Refined Energy Aktie: Warten auf Laborwerte
Refined Energy hat bei seinem Dufferin-West-Uranprojekt im kanadischen Athabasca-Becken einen wichtigen geologischen Meilenstein erreicht. Die erste Bohrung traf exakt die anvisierte Zielzone und bestätigt damit das zugrundeliegende Explorationsmodell. Ob sich in der Tiefe jedoch tatsächlich wirtschaftlich abbaubares Uran verbirgt, müssen nun die ausstehenden Laboranalysen zeigen.
Geologisches Modell bestätigt
Das erste Bohrloch stieß in einer Tiefe von 332 Metern auf die erwartete Diskordanz – jene geologische Grenzfläche, an der im Athabasca-Becken typischerweise die weltweit hochgradigsten Uranvorkommen zu finden sind. Bei 432 Metern erreichte der Bohrer schließlich das Grundgebirge. Dieser Verlauf ist ein entscheidender Schritt zur Risikominimierung, da er belegt, dass die im Vorfeld durchgeführten geophysikalischen Messungen korrekte Strukturdaten geliefert haben.
Die gewonnenen ausgerichteten Bohrkerne helfen den Geologen nun dabei, die strukturellen Kontrollen einer möglichen Mineralisierung besser zu verstehen und zukünftige Bohrziele noch präziser zu definieren.
Zweites Bohrloch und ausstehende Analysen
Das Explorationsprogramm schreitet derweil zügig voran. Ein zweites Bohrloch wird derzeit etwa 100 Meter weiter südlich gebohrt, um denselben elektromagnetischen Leiter zu testen. Insgesamt umfasst das aktuelle Programm drei Bohrungen mit einer Gesamtlänge von rund 1.200 Metern, für die ein Budget von 1,7 Millionen Dollar veranschlagt ist.
Obwohl die geologische Bestätigung ermutigend ist, fehlt dem Markt noch der wichtigste Datenpunkt. Die entnommenen Proben wurden an ein akkreditiertes Labor übergeben und durchlaufen dort die standardmäßigen Prüfverfahren. Bis diese endgültigen Analyseergebnisse vorliegen, bleibt der tatsächliche Urangehalt der durchteuften Zone unbekannt. Diese Ungewissheit stellt den nächsten entscheidenden Katalysator für die Aktienentwicklung dar.

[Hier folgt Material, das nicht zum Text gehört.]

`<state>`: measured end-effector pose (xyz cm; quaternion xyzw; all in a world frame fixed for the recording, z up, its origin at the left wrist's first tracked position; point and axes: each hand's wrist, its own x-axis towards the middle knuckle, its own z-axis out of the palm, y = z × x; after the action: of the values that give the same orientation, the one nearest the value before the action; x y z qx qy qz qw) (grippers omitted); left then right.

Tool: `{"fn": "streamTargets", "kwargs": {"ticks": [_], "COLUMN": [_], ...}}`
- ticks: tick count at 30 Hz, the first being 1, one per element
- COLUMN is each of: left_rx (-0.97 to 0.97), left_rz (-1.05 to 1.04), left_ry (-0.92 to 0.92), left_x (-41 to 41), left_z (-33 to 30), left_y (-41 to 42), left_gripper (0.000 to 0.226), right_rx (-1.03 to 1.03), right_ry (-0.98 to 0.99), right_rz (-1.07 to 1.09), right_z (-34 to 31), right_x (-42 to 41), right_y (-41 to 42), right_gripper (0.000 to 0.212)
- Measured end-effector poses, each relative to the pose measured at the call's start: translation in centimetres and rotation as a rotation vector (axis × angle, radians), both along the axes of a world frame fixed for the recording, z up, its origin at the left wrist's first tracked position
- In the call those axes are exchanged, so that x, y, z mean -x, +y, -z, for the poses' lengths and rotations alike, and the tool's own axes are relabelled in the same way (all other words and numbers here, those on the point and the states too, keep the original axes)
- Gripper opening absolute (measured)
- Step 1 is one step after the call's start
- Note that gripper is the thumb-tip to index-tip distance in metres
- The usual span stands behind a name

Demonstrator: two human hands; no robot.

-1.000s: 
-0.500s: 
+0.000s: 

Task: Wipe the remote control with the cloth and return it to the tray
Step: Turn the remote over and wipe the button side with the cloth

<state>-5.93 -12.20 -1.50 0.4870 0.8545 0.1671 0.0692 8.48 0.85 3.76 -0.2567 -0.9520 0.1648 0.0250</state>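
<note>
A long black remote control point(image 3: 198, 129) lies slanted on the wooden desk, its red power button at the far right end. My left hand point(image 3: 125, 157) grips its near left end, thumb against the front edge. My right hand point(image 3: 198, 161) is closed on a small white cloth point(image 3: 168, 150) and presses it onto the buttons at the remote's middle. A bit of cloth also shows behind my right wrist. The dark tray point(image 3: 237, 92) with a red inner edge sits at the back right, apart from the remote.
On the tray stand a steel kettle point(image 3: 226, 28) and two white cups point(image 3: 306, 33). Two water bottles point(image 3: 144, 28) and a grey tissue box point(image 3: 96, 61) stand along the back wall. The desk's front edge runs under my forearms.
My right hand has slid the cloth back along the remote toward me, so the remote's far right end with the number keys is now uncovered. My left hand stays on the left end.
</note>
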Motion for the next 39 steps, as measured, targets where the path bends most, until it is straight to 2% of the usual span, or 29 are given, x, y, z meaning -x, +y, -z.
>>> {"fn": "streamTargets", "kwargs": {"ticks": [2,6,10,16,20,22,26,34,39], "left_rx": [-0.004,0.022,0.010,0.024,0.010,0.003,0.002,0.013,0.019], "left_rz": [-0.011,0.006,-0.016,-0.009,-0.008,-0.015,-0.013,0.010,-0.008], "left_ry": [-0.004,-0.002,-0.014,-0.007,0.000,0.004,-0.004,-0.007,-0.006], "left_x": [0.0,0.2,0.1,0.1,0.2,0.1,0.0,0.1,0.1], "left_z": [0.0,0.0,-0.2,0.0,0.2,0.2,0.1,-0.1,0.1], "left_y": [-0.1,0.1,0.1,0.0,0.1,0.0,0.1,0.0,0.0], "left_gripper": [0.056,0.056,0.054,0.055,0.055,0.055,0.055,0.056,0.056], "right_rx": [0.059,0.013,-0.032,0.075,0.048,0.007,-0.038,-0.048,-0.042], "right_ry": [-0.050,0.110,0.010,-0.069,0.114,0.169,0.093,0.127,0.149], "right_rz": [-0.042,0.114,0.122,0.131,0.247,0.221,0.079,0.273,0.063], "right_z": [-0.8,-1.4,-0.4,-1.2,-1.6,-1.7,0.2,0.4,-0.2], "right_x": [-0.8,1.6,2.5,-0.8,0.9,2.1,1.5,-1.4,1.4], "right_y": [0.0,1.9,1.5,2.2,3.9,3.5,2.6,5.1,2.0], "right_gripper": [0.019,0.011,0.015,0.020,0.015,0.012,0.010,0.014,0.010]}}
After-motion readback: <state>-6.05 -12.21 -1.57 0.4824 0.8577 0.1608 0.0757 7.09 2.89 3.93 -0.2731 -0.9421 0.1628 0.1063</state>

Rückenwind durch den Uranmarkt
Die aktuellen Bohrarbeiten fallen in eine Phase starker fundamentaler Unterstützung für Uran-Explorer. Weltweit richten Regierungen ihre Energiestrategien neu aus, um den massiv steigenden Strombedarf durch künstliche Intelligenz, Rechenzentren und die allgemeine Elektrifizierung mit kohlenstoffarmer Grundlastenergie zu decken.
Ein deutliches Signal für diese Entwicklung sind die jüngsten Zusagen der US-Regierung in Höhe von 2,7 Milliarden Dollar für die heimische Urananreicherung und -versorgung. Diese politische Flankierung unterstreicht die strategische Bedeutung nordamerikanischer Explorationsprojekte wie dem Dufferin-Projekt, an dem sich Refined Energy eine Beteiligung von bis zu 75 Prozent sichern kann.

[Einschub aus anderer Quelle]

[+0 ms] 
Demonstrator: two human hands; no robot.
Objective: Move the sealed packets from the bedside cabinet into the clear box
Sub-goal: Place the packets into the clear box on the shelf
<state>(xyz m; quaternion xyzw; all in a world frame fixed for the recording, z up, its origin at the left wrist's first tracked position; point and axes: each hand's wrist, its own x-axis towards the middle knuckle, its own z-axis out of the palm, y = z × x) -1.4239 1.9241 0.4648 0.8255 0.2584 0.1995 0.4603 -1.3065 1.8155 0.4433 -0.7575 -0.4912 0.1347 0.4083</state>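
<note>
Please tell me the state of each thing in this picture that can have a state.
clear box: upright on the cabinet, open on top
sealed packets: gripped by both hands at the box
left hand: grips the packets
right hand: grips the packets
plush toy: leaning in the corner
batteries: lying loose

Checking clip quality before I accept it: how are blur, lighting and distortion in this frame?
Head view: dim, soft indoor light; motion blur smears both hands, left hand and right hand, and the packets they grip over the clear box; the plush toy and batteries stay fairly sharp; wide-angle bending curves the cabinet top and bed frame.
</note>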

Mit den laufenden Arbeiten am zweiten Bohrloch und den eingereichten Bohrkernen nähert sich das Unternehmen der entscheidenden Phase seines initialen Explorationsprogramms. Die kommenden Laborergebnisse werden den konkreten Nachweis erbringen müssen, ob die erfolgreich identifizierte geologische Struktur auch die erhofften wirtschaftlichen Urangehalte aufweist.